EU verhandelt um TTIP: Das Arbeitsrecht soll raus
Brüssel versucht die Kritiker des Freihandelsabkommen zu beruhigen. Die EU will von den USA Zugeständnisse in den Bereichen Umwelt- und Sozialschutz.
dpa | Die Europäische Union verlangt in den Freihandelsgesprächen mit den USA weitreichende Zugeständnisse in den Bereichen Umwelt- und Sozialschutz. Ein am Freitag veröffentlichter TTIP-Verhandlungstext sieht ein Verbot vor, inländische arbeitsrechtliche Vorschriften oder Umweltschutzgesetze zu lockern, um Handel oder Investitionen anzuziehen.

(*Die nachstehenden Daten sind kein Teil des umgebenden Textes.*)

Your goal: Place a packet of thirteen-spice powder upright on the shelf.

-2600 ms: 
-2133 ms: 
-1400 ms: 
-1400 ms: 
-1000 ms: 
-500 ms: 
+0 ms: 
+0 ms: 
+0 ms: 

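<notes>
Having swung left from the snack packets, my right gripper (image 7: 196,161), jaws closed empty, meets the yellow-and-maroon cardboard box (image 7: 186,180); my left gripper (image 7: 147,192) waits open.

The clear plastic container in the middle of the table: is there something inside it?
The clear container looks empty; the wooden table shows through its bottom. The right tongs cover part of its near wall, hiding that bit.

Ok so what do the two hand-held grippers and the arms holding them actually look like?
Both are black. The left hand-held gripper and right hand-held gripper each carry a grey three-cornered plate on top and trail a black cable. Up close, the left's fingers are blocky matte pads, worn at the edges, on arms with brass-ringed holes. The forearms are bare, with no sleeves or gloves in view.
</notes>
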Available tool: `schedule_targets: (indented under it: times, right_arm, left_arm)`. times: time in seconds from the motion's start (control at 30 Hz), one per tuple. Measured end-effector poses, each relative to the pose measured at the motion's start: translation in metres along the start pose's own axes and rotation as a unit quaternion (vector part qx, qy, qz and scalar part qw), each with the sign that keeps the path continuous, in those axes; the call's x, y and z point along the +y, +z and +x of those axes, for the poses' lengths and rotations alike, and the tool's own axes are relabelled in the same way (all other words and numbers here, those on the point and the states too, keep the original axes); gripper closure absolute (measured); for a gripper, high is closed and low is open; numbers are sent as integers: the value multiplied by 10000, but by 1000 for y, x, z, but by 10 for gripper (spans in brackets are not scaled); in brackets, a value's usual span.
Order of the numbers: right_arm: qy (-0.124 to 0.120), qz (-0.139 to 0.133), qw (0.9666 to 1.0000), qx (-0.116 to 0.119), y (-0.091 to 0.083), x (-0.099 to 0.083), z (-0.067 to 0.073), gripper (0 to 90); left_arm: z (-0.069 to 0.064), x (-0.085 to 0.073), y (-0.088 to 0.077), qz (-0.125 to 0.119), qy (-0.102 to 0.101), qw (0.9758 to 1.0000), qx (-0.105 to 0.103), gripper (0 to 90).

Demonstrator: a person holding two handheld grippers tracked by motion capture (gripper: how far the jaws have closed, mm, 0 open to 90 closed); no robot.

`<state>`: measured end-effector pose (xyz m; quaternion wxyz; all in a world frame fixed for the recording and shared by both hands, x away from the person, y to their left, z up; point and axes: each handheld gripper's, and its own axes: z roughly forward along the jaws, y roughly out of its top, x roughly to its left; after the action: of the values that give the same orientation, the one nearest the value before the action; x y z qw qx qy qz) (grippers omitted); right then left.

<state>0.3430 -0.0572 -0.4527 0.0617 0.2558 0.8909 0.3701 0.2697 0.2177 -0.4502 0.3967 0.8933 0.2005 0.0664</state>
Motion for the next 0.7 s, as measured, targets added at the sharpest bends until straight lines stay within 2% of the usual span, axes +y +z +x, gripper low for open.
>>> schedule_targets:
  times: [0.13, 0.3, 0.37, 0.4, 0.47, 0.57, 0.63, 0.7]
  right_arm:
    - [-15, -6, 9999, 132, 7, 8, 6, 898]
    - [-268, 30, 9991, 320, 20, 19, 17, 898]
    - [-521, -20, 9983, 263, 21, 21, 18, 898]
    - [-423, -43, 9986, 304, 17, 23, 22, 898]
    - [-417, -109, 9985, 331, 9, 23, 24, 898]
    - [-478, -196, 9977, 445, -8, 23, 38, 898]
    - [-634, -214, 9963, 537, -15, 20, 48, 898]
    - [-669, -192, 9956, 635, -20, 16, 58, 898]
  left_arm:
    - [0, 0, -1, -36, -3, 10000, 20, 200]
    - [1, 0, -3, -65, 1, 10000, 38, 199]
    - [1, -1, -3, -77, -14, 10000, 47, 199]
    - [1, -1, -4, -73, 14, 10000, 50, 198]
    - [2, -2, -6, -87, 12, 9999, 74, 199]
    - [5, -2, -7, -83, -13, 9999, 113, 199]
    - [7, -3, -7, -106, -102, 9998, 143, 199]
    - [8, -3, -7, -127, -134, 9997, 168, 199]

Zudem sollen die USA Normen der Internationalen Arbeitsorganisation (ILO) akzeptieren. Sie regeln unter anderem das Recht auf Arbeitnehmervertretung.

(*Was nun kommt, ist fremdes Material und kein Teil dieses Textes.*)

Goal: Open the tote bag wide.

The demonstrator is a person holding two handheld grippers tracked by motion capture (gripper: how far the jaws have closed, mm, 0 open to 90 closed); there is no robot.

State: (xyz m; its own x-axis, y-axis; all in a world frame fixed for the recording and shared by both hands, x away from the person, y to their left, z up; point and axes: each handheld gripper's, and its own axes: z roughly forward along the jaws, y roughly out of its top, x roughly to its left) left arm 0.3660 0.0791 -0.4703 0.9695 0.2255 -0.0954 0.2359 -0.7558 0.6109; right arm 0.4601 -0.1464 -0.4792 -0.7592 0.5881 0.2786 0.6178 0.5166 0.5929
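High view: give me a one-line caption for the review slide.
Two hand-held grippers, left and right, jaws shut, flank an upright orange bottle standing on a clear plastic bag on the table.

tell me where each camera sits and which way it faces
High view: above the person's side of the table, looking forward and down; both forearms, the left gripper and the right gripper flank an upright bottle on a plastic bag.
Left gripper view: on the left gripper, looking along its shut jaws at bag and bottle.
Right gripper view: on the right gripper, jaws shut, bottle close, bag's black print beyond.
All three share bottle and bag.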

„Beim Handel geht es nicht einfach nur um unsere Wirtschaftsinteressen, sondern auch um Wertvorstellungen“, erklärte EU-Handelskommissarin Cecilia Malmström am Freitag in Brüssel. Sie erwarte, dass nun auch die USA ihre Verhandlungsposition zum Thema vorlegen.

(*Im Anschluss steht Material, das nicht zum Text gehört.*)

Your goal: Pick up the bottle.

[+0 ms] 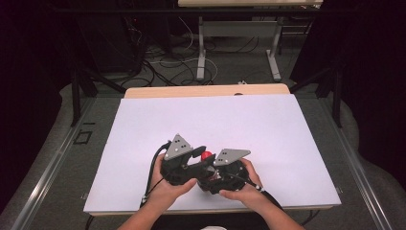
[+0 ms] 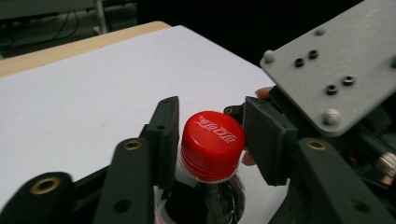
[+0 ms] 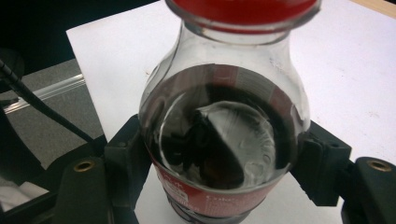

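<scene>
A cola bottle (image 3: 224, 130) with dark drink and a red cap (image 2: 212, 140) stands near the front of the white table (image 1: 215, 120). My right gripper (image 3: 224, 154) is shut on the bottle's body, one black pad on each side at the top of the label. My left gripper (image 2: 210, 126) is around the cap, with its pads (image 2: 168, 135) close on both sides but not clearly pressing, so it is open. In the high view the cap (image 1: 207, 155) shows red between the left gripper (image 1: 201, 154) and the right gripper (image 1: 210, 177), and both hands hide the bottle's body.
The right gripper's grey three-cornered plate (image 2: 336, 60) sits close to the left gripper's right jaw. A wooden table edge (image 1: 206, 90) runs along the back. Cables lie on the floor (image 1: 182, 62) beyond it, among desk legs.
</scene>
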Action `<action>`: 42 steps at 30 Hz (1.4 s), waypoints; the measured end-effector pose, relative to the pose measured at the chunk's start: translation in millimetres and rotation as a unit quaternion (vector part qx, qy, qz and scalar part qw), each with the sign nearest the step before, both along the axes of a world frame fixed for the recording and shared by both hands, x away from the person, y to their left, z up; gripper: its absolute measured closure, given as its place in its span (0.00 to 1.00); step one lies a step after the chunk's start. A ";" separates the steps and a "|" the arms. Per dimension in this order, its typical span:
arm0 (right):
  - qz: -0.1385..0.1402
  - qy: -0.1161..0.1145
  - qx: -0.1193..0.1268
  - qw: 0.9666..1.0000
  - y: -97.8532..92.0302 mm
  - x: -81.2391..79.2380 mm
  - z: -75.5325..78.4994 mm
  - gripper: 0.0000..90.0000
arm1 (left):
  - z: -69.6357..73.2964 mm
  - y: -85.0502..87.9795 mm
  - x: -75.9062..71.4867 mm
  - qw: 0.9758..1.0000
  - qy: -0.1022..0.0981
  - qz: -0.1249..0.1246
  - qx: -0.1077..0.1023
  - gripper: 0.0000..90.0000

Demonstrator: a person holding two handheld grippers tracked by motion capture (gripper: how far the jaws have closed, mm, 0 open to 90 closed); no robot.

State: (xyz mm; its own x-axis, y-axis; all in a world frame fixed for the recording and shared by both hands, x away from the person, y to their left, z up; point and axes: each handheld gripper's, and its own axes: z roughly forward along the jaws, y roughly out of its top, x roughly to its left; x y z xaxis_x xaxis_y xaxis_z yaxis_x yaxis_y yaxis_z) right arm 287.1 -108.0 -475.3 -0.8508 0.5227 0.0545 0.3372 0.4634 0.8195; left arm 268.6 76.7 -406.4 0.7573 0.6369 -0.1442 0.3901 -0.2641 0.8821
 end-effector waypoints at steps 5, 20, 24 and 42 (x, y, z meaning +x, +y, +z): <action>0.005 0.007 0.005 1.000 -1.4 0.8 1.0 0.33 | 4.9 12.2 4.4 0.999 -0.010 -0.049 -0.005 0.51; 0.028 0.008 0.004 1.000 4.1 -5.3 2.6 0.33 | -5.4 13.2 21.6 0.992 -0.007 -0.123 -0.027 0.68; 0.014 0.003 0.005 1.000 4.1 -4.7 1.9 0.33 | -5.1 7.5 14.9 0.997 -0.012 -0.077 -0.019 0.68; 0.032 0.001 0.007 0.999 1.5 -4.3 4.8 0.33 | 5.1 23.2 15.8 0.993 -0.007 -0.118 -0.010 0.58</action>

Mit der Veröffentlichung der EU-Position will Brüssel auch die TTIP-Kritiker beruhigen. Diese fürchten, dass die EU-Freihandelspolitik zu einer Absenkung europäischer Standards führt. Durch TTIP (Transatlantic Trade and Investment Partnership) würde die größte Freihandelszone der Welt mit 800 Millionen Menschen entstehen.